The heart of man reflects the heart of man. We can look inside ourselves and that’s how I know you are not just content to breathe in and out and keep living, but you want to do more. That’s how I know you have had those moments of interest in a fellow human. We recognize ourselves in others. And we have a strange, exciting aptitude to feel interest in a fellow soul. 
Now that I have you conscious of your own breath going in and out of you, take a moment to wonder at your own design, and thank the One who made you for Himself. Then remember you are made for Himself. There is a guiding hand in this world, and it isn’t just chance, or some weird force; He is personal, and logical, and the greatest good. So next time you find yourself staring at a person… consider that perhaps, just perhaps, there is a reason your interest is drawn to that particular soul. The honey seller can wait. Step a little closer. Perhaps compliment them on the baby in their umbrella stroller. Let a conversation start. Let your heart answer to theirs. And let them see that your heart reflects an image of God Himself. 

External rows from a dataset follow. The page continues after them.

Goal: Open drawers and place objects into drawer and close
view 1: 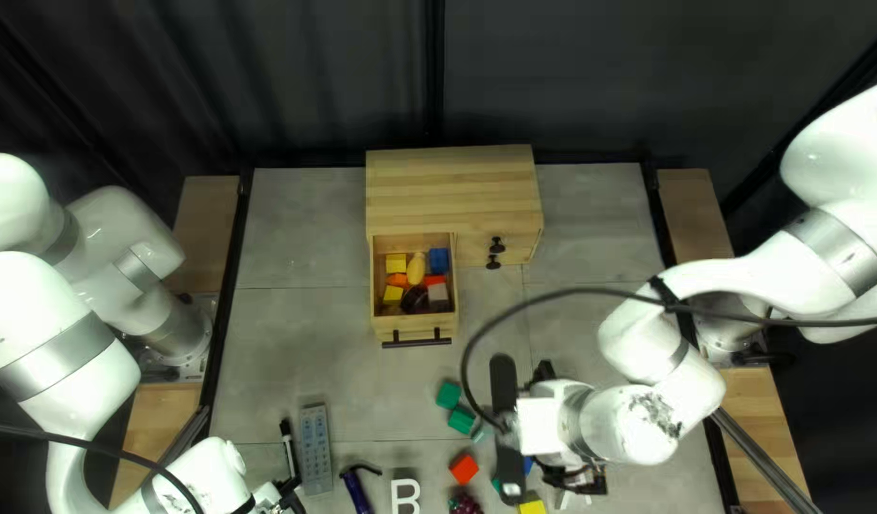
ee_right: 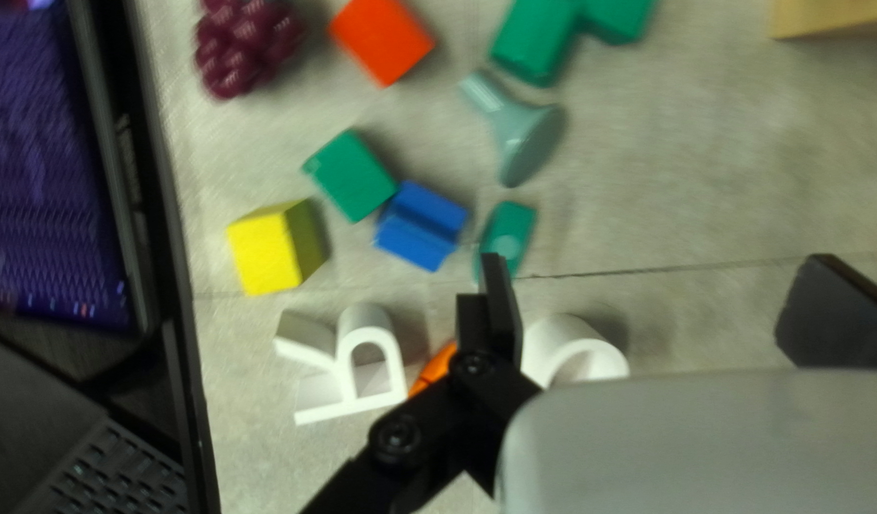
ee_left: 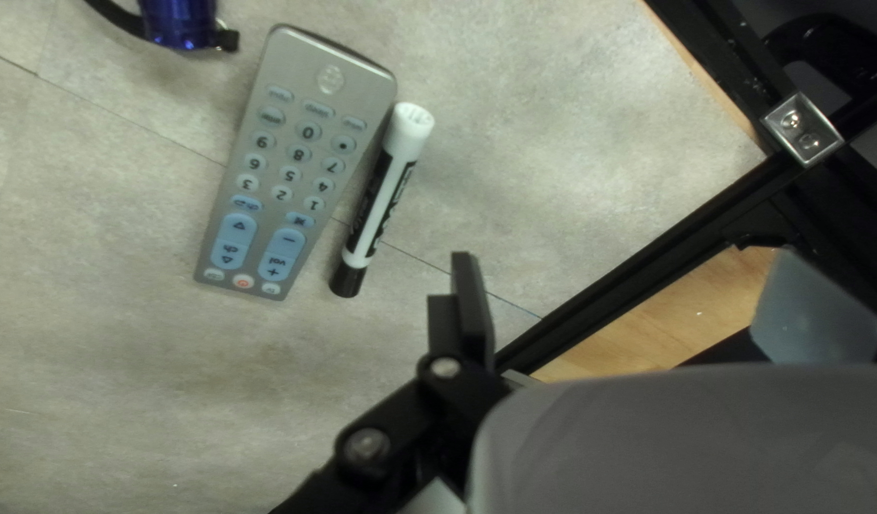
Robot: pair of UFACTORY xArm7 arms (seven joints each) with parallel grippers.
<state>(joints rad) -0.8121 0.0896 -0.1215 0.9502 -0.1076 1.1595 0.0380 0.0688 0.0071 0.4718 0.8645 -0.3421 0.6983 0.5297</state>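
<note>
The wooden cabinet [view 1: 453,190] has its left drawer [view 1: 413,324] pulled out, holding several blocks and a yellow lemon-like piece [view 1: 416,268]. My left gripper [view 1: 288,497] is low at the left of the top left view, near a marker [view 1: 288,445] and a grey remote [view 1: 315,447]. In the left wrist view the marker [ee_left: 381,202] lies ahead of and beside the open left gripper [ee_left: 643,286]. My right gripper [view 1: 586,479] is mostly hidden under its wrist. The right wrist view shows the right gripper [ee_right: 662,286] open, nothing between its fingers; blue [ee_right: 421,227] and green [ee_right: 350,175] blocks lie beside it.
Loose on the table are a purple flashlight [view 1: 358,487], a white letter [view 1: 406,495], a red block [view 1: 464,468], dark grapes [ee_right: 243,43], a yellow block [ee_right: 275,247], a pale green funnel-shaped piece [ee_right: 524,133] and white curved pieces [ee_right: 362,357]. The right arm's cable arches over the table.
</note>
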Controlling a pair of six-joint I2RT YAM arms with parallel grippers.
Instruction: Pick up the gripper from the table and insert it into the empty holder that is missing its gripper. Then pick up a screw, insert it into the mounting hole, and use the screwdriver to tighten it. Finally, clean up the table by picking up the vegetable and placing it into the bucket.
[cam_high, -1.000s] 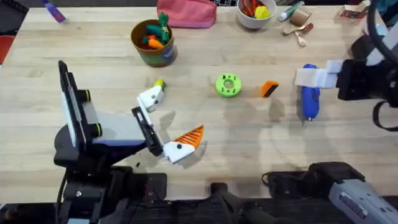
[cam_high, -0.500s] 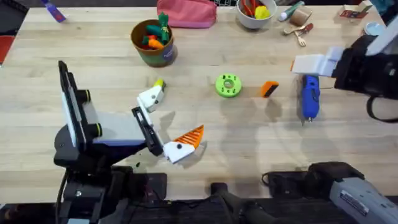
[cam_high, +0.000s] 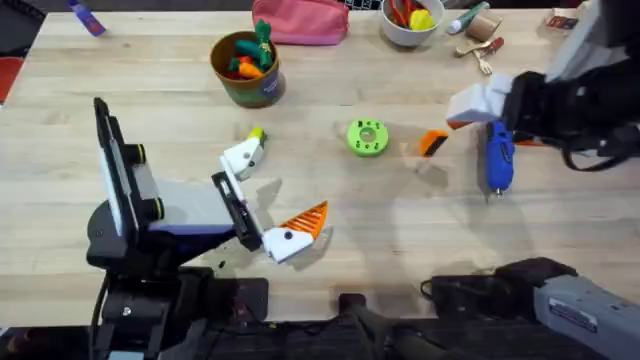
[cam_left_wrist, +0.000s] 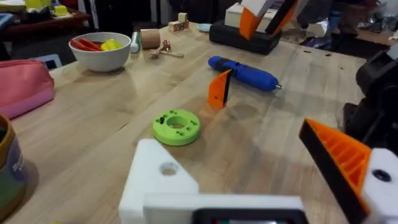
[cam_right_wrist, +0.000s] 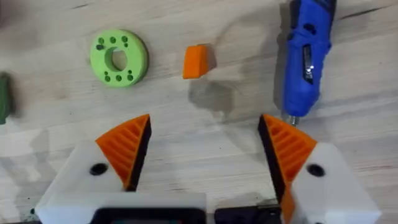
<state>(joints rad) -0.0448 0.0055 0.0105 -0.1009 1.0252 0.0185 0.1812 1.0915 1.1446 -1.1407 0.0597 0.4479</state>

“It is a serious thing to live in a society of possible gods and goddesses, to remember that the dullest most uninteresting person you can talk to may one day be a creature which, if you saw it now, you would be strongly tempted to worship, or else a horror and a corruption such as you now meet, if at all, only in a nightmare. All day long we are, in some degree helping each other to one or the other of these destinations. It is in the light of these overwhelming possibilities, it is with the awe and the circumspection proper to them, that we should conduct all of our dealings with one another, all friendships, all loves, all play, all politics. There are no ordinary people. You have never talked to a mere mortal. Nations, cultures, arts, civilizations – these are mortal, and their life is to ours as the life of a gnat. But it is immortals whom we joke with, work with, marry, snub, and exploit – immortal horrors or everlasting splendors.”